C’una aiàn sepultura,
figlio de mamma scura,
trovarse en afrantura
mat’e figlio affocato!».
«Mamma col core afflitto,
entro ’n le man’ te metto
de Ioanni, meo eletto;
sia to figlio appellato.
Ioanni, èsto mea mate:
tollila en caritate,
àginne pietate,
cà ’l core sì à furato».
«Figlio, l’alma t’è ’scita,
figlio de la smarrita,
figlio de la sparita,
figlio attossecato!
Figlio bianco e vermiglio,
figlio senza simiglio,
figlio e a ccui m’apiglio?
Figlio, pur m’ài lassato!
Figlio bianco e biondo,
figlio volto iocondo,
figlio, perché t’à el mondo,
figlio, cusì sprezzato?
Figlio dolc’e piacente,
figlio de la dolente,
figlio àte la gente
mala mente trattato.
Ioanni, figlio novello,
morto s’è ’l tuo fratello.
Ora sento ’l coltello
che fo profitizzato.
Che moga figlio e mate
d’una morte afferrate,
trovarse abraccecate
mat’e figlio impiccato!».
Nella lauda vengono nominati anche Maddalena e Pilato che però non intervengono mai nel dialogo, sono perciò degli attori muti.
per approfondimenti vedi anche:
Jacopone da Todi - Vita ed Opere
Domande da interrogazione
- Qual è il tema centrale della lauda "Donna de Paradiso"?
- Qual è la struttura metrica della lauda?
- Quante strofe compongono la lauda e quale significato hanno?
- Chi sono i personaggi che parlano nella lauda?
- Qual è il ruolo del ritornello nella lauda?

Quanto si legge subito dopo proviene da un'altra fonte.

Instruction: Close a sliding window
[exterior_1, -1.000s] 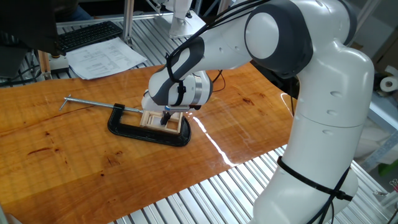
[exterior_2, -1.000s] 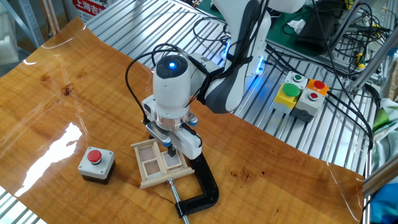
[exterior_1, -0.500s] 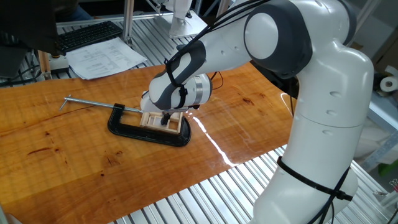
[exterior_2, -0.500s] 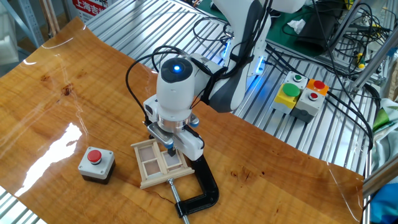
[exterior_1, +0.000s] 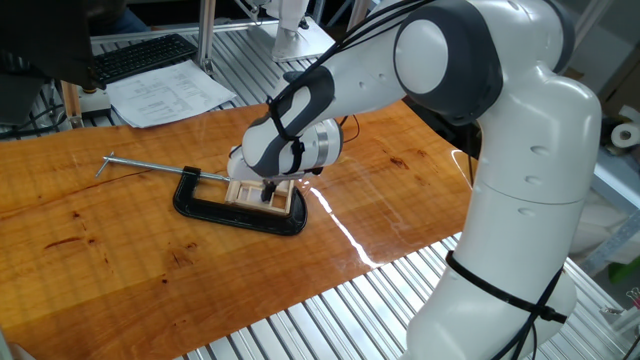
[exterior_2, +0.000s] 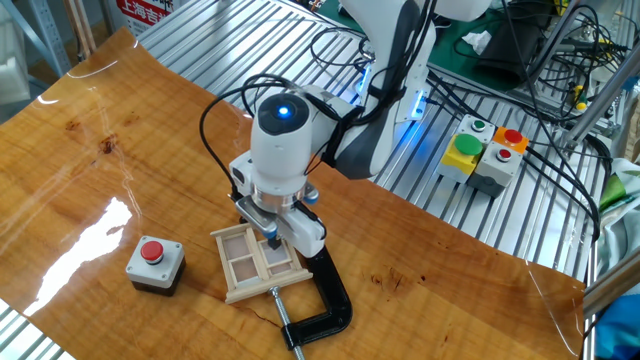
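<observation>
The sliding window (exterior_2: 243, 262) is a small light wooden frame with two pale panes, lying flat on the wooden table (exterior_2: 80, 170). A black C-clamp (exterior_2: 328, 300) with a long metal screw holds it down. It also shows in the one fixed view (exterior_1: 243, 191), inside the clamp (exterior_1: 235, 213). My gripper (exterior_2: 274, 240) points straight down onto the frame's right part, its fingertips close together and touching the wood near the middle bar. In the one fixed view the gripper (exterior_1: 268, 192) hides most of the window.
A grey box with a red button (exterior_2: 155, 262) stands just left of the window. A box with yellow, green and red buttons (exterior_2: 486, 150) and cables lie on the metal bench behind. A keyboard (exterior_1: 140, 55) and papers (exterior_1: 170, 95) lie beyond the table's far edge.
The gripper and wrist have shifted very slightly along the window. The window and clamp look the same.
</observation>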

Il tema centrale della lauda è la crocifissione di Cristo, rappresentata attraverso un dialogo tra i personaggi presenti sotto la croce, con particolare enfasi sul dolore della Madonna.

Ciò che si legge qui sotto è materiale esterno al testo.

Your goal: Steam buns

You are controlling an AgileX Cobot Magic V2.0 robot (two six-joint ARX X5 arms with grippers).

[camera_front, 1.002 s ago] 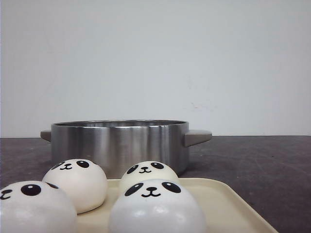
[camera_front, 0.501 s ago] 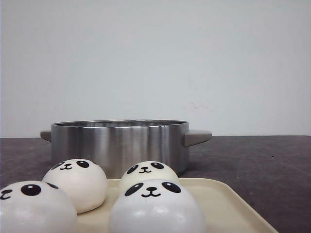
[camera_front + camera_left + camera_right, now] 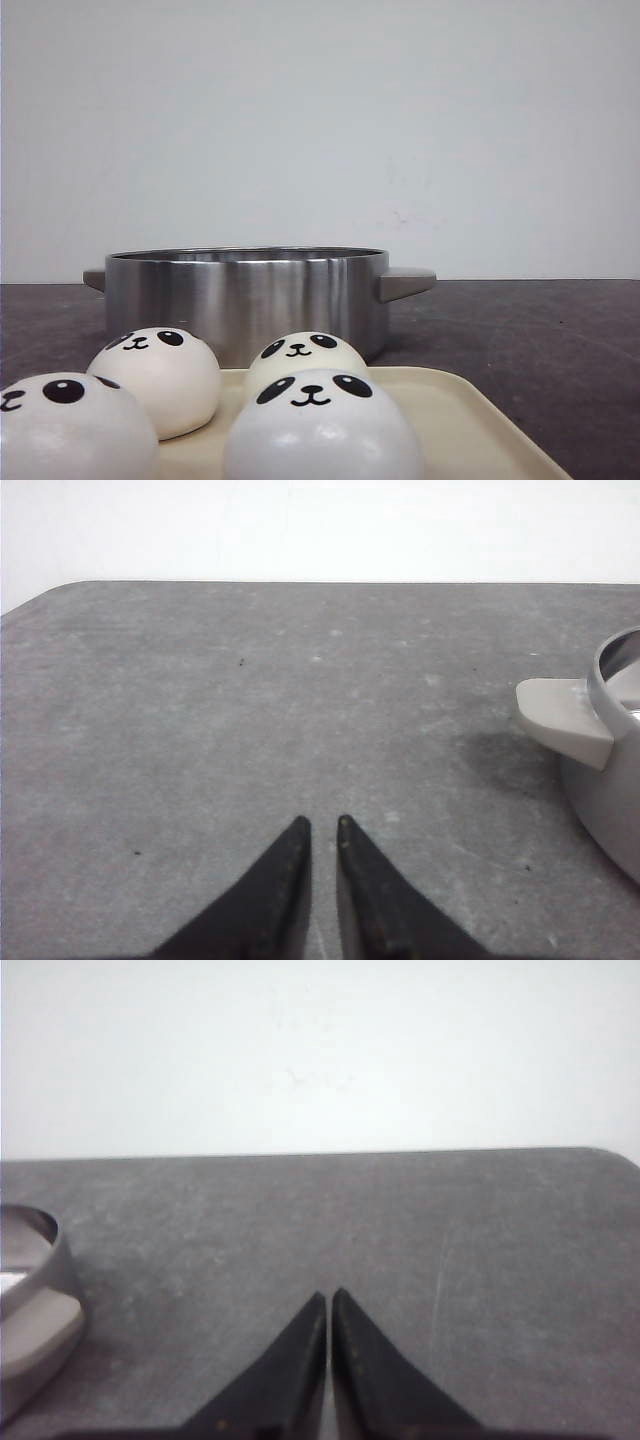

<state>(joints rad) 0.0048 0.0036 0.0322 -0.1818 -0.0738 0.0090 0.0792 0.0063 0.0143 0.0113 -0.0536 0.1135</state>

La lauda è composta principalmente da settenari, con alcuni rari ottonari, e include un ritornello a schema yyx, mentre il resto dell'opera segue uno schema aaax.
La lauda è composta da trentatré strofe, che simboleggiano gli anni di Cristo, con le tre strofe sulla crocifissione al centro, evidenziando l'importanza di questo evento nel Cristianesimo secondo Iacopone.
I personaggi che parlano nella lauda includono Giovanni, Maria, il popolo e Gesù, mentre Maddalena e Pilato sono presenti ma non intervengono nel dialogo, risultando quindi attori muti.
Il ritornello, ripetuto dal "pubblico" ogni quattro versi, serve a coinvolgere l'uditorio nella recita e a sottolineare il messaggio emotivo della lauda, come evidenziato nel testo.